Paul Goble
Staunton, December 20 – The “main threat” to the territorial integrity of Russia at present does not come from “separatist and particularist attitudes of ‘the borderlands’” but from “the movement of the ethnic majority” -- the Russians -- according to one of Moscow’s most thoughtful commentators on ethnicity and ethnic conflicts.
In an essay posted online last week, Sergey Markedonov says that it is time to carefully “analyze ‘the Manezh phenomenon,” given that such “mass pogrom actions” and the reactions of experts and officials to them highlights the emergence of “a new social-political force,” which one can call “’Russian separatism’” (www.politcom.ru/print.php?id=11193).
While this force is growing, he says, it has “still not become institutionalized. It does not have its own parties,” but “sympathy for Russian separatism exists in the ranks of the law enforcement structures, the special services, and the administrations of various levels.” Consequently, it is something that bears watching and analysis.
The term “Russian separatism” may seem strange given that the obvious quesiton is “from whom are the Russians who are the ethnic majority to separate,” Markedonov says, and consequently, most people are inclined to refer to what is going on “in the most extreme case” as “extremism or xenophobia!”
But “nation building is not only subordinate to the logic of figures and simple arithmetic,” he continues. Since 1991, ethnic Russians have formed the overwhelming share of the population of the Russian Federation, but they have not been able to realize their specifically ethno-national goals. In this regard, they resemble the Ichkeria variant of the Chechens.
The number of non-Russians inside the Russian Federation is growing, “but for the state which wants to preserve itself in its current borders” – and Dmitry Medvedev has said this is almost “the main state task” – “the absolute priority is integration but not assimilation and forced russification.”
That in turn means that “the optimal Russian nationality policy is not the construction of an ‘ethnic Russian state’ but the formation of a political nation, defined as a civil society and not as a biological phenomenon.” That does not mean that the ethnic majority should despise itself as happened 20 years ago but rather that it not seek to create its own state.
Were it to do so, the existing state would either dissolve or mean that Russia would reject efforts at modernization and “preserve its backwardness.” It would mean that Russia “could not become a superpower” but rather would face “permanent separatism and segmentation” as other groups sought to escape from subordination.
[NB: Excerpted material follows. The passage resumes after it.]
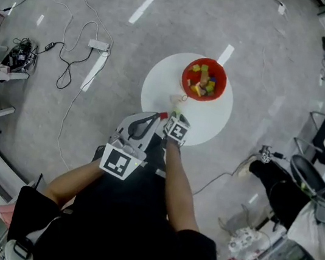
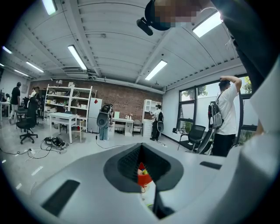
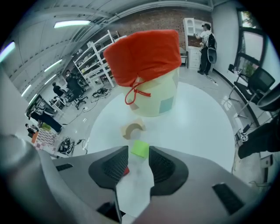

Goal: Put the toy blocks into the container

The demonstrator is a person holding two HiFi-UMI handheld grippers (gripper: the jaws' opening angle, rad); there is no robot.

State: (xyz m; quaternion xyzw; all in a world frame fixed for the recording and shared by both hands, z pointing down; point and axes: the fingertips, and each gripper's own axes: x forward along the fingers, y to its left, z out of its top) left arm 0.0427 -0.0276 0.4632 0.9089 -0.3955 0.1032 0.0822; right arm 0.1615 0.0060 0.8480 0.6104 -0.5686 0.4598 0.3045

“The integration of our fell citizens under the slogan ‘Russia for the Russian’ is simply impossible.” It would not be acceptable to the Tatars or Bashkirs, let alone the Tuvins and Chechens, Markedonov says. And consequently, “by separating from our unique ‘internal abroad,’ we would be separating from Russia many territories” which Russians consider Russian.
The idea now spreading through the blogosphere of “separating out the Caucasus” – that is, giving it independence, “does not on closer acquaintance withstand criticism,” the Moscow analyst says. First of all, that would not end migration or the war. Both would continue because “our Caucasus is not the Algeria of the early 1960s.” There is “no one” to reach agreement with.
Moreover, such a move would inevitably raise the question about the fate of the large number of ethnic Russians living there and about non-Russians who are proud of their involvement in Russian institutions like the military.
“But the problem is not only about territories and spaces,” he continues. If the North Caucasus were “separated out” as the Russian nationalists say they want, they would in fact “separate themselves from Russia” and their actions would lead to “a series of ethnic conflicts not only in the borderlands but in the center of the country.”
In short, “the center itself would be separating itself from the borderlands,” he argues. “’Russia for the Russians’ in this way would become an instrument for the destruction of the state” in much the same way but on a far larger scale than the slogan “’Georgia for the Georgians’ in the early 1990s threatened to destroy that republic.
“In this connection, one should note also that the logical extension of ‘the Russian project’ would become ‘the Moscow project,’ Moscow for the Muscovites.’” Indeed, some Russian separatists make use of that term without appearing to recognize that it threatens exactly what they say they want to achieve.
Of course, Markedonov says, “the self-determination of Russians and ‘Russian separatism’ are phenomena not of today [alone]. If we want, we can uncover the predecessors of this trend both in the Russian Empire and in the USSR,” where efforts to promote the Russian community led to the destruction of both.
But now, “the realization of the ‘Russia for the Russians’ project would become the sad end of the new Russia,” Markedonov says. One can talk about the discrimination of Russians in the republics, and one should “end the privatization of power by corrupt regional clans.” But one must not take the next step.
“To struggle with one politicized ethnicity with the help of another, with one ethno-nationalism with the help of another means to destroy the country by putting out a fire with the help of kerosene. In this sense,” Markedonov concludes, “Russian separatism is something just as dangerous as the Dudayev experiment of the early 1990s.”